## Problem requirements
Reproduce every line below exactly as written; do not include the images.

## Supplied information
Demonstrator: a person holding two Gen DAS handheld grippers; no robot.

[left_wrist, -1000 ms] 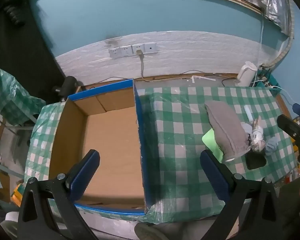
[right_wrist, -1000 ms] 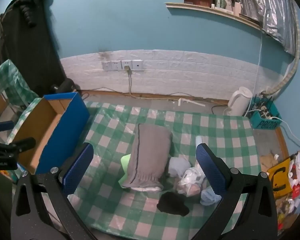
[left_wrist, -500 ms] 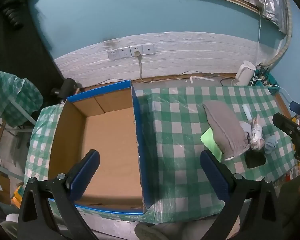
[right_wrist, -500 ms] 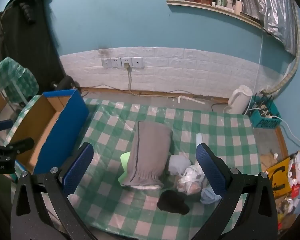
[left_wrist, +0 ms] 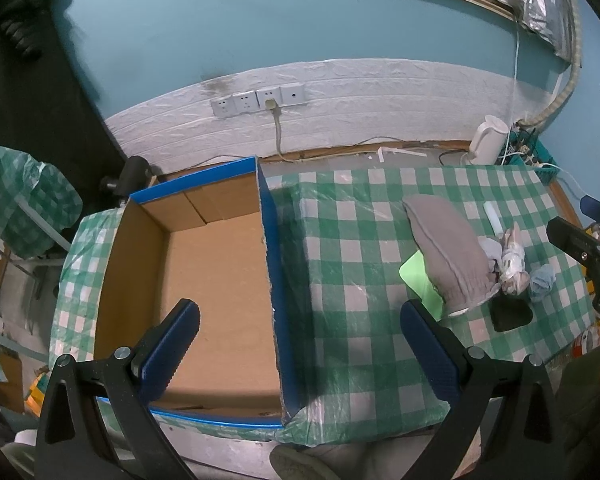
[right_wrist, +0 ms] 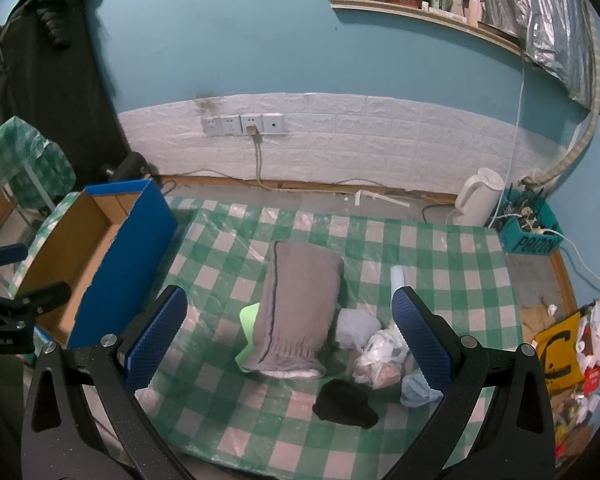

## Response for this exercise
Demonstrator: a person holding two Gen DAS handheld grippers; no robot.

[left_wrist, -1000 ms] 
[right_wrist, -1000 ms] 
[left_wrist, -500 ms] 
[right_wrist, -500 ms] 
[left_wrist, +0 ms] 
[right_wrist, +0 ms] 

Nothing more belongs to this exercise.